I'm still in training with Phoenix, but we are training him on retrieving everything, on command, so far his favorite is to get his leash, we still have to work on "bring it" because he'll bring it 98% of the way over and drop it for a treat... we want to put it in our hands. he will go get some of his toys - his ducky, squeaky, his ball... He loves playing fetch and will continue to do so forever. we want to get him to get a lot of stuff, but are still uncertain how to do a lot of the training, without allowing him to chew on it.


----------



## LilBitBit (Jan 15, 2012)

LOL at Layla - such a silly girl but a beauty!! And Phoenix has such smart eyes  

I'm having the same trouble with Buddy when it comes to fetch - he understands to get the ball, but I think he forgets it's in his mouth or something, because he'll drop it halfway back and just gallop up to us all excited. When we don't have the ball he's like "wait, you throw I chase, so why aren't you throwing already?"

Oh my goodness, socks!!! Buddy will literally pick a sock up, I'll take it from him, and he'll snatch it back from my hands!! The little jerk!


----------



## Jige (Mar 17, 2011)

BaWaaJige loves to carry my crocs around. I have taught him to bring them back or to look for them. He loves the game and he still gets to carry my crocs around.


----------



## LittleLouie (Feb 21, 2011)

Louie's got a duck toy that he just loves and can't live without. We'll be watching tv, or sleeping, or cooking in the kitchen when he'll just suddenly come into the room with his duck.

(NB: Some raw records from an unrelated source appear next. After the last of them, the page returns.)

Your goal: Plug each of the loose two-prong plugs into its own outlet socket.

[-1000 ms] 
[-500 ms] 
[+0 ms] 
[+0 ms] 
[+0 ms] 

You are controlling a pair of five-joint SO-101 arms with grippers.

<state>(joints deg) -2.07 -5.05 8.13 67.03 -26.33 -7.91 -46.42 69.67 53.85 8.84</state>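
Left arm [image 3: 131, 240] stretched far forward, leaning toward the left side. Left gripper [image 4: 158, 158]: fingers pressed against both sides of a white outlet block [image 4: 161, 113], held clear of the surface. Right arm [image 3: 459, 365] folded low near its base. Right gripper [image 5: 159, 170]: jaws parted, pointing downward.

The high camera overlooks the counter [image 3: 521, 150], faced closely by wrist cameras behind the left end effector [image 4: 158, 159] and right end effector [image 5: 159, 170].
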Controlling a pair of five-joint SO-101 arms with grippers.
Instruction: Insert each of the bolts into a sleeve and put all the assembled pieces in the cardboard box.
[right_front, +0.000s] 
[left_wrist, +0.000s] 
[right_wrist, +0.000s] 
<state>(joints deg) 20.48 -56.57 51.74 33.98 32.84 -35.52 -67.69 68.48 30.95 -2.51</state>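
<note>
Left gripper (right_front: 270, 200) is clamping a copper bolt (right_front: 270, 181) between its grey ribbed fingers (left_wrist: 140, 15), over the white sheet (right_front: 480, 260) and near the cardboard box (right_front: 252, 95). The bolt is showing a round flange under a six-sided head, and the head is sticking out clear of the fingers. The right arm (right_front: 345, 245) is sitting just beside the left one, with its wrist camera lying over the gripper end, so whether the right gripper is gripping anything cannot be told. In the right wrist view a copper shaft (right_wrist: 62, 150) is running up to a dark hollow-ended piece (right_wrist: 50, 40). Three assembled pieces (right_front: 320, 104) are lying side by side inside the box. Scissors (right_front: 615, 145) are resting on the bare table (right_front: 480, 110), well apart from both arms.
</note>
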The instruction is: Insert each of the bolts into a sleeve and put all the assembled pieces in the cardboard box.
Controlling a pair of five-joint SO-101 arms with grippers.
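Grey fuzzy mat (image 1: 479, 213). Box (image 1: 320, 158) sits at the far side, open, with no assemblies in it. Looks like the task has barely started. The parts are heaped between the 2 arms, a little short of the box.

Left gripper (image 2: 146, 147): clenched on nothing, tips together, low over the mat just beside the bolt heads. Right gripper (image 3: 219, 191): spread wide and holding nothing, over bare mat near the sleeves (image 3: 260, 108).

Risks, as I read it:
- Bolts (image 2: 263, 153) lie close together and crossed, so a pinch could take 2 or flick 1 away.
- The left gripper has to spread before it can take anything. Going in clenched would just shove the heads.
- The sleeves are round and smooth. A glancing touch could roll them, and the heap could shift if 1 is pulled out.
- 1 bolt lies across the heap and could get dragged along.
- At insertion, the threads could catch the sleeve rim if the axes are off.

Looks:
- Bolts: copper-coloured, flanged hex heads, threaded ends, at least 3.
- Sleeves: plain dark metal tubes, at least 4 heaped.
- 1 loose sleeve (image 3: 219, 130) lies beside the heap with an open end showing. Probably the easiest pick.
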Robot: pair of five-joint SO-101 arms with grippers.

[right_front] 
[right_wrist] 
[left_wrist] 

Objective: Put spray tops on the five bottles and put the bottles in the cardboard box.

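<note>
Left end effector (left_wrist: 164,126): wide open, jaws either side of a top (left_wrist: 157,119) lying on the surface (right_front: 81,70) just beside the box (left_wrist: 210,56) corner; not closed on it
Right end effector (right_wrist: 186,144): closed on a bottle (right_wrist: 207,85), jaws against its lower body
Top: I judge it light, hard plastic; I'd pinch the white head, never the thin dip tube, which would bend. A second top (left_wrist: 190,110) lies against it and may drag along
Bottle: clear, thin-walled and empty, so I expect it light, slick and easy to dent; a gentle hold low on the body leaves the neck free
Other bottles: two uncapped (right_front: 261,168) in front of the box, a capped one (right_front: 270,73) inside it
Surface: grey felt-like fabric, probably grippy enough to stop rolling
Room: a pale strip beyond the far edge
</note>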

Then he'll do a little growl as if to tell you you'd better play, too.  On occasion he will also retrieve socks if they are rolled up and clean, but doesn't make them easy for you to get! I think he might have a hiding spot for them....I'm a little low on socks these days.


----------



## Aislinn (Nov 13, 2010)

Dakota doesn't have a favorite thing to carry, it's usually the first thing she can put her mouth on when she gets up. Katie tends to like toys, but she also likes to destuff them and then tear them up.


----------



## LilBitBit (Jan 15, 2012)

Well, now Buddy has a new favorite game...retrieve items from the trash :doh:

If we catch him chewing on something (say, a bit of cardboard) we remove it, tell him "no", and throw it away. He'll wait until we walk away and then jump up to pull it out again!

He also steals our stuffed animals. Not to de-stuff like he normally does, just to carry around.


----------